Interessant ist auch, zu welchen Themen sich die Parteien in ihren Wahlprogrammen nicht äußern. So gibt es zum umstrittenen Punkt "Vorratsdatenspeicherung" bei den Regierungsparteien der Union und der SPD null Treffer. Die FDP vertritt in dieser Frage dagegen eine klare Haltung. Sie schreibt: "Wir Freie Demokraten wollen nicht, dass Telekommunikationsunternehmen die Verkehrsdaten aller Menschen - auch gegen deren Willen - anlasslos speichern. Die Vorratsdatenspeicherung, die sie dazu zwingt, lehnen wir deshalb entschieden ab."

Hingegen haben fast alle Parteien zu einem Thema eine Meinung, das vor Jahren nur als Killerspieldebatte stattfand und auch heute oft nur in Zusammenhang mit Spielsucht genannt wird: Computerspiele. Von der Union über die SPD bis zu den Grünen betonen alle die Relevanz von Computerspielen als Wirtschaftsprodukt und Kulturgut und sprechen sich mehrheitlich für die Förderung von E-Sport aus.

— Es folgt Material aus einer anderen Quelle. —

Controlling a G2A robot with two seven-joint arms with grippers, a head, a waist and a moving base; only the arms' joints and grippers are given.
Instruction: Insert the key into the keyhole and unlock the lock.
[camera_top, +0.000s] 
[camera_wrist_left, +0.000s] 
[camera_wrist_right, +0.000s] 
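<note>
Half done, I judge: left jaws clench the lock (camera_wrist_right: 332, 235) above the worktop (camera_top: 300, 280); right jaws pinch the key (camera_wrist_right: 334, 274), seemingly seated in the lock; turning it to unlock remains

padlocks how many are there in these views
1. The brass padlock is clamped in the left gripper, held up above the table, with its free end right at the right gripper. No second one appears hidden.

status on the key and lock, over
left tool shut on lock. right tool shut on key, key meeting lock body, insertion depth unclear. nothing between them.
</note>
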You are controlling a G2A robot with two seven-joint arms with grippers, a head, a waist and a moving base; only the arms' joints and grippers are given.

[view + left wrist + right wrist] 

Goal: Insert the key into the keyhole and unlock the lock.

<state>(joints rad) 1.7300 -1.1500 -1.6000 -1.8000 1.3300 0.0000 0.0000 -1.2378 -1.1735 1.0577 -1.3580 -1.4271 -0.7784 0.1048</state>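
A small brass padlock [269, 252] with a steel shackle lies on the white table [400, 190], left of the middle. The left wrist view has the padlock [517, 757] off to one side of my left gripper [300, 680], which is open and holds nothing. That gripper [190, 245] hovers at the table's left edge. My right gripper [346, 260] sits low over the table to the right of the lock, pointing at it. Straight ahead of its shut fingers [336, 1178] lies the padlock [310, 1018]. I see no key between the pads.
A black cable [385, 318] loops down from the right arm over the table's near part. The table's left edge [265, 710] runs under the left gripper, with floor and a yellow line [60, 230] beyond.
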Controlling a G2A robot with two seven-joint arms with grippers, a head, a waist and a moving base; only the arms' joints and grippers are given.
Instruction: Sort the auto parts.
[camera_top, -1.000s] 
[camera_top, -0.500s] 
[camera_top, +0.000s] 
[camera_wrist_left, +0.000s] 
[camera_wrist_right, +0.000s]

Der Wahlkompass bietet viele Vergleichsmöglichkeiten, aber er wertet nicht. Das bleibt den Wählern überlassen, wenn sie am 24. September ganz analog ihr Kreuzchen auf dem Wahlzettel machen. Und damit neben Rente, Steuern und Zuwanderung auch über die digitale Zukunft Deutschlands bestimmen.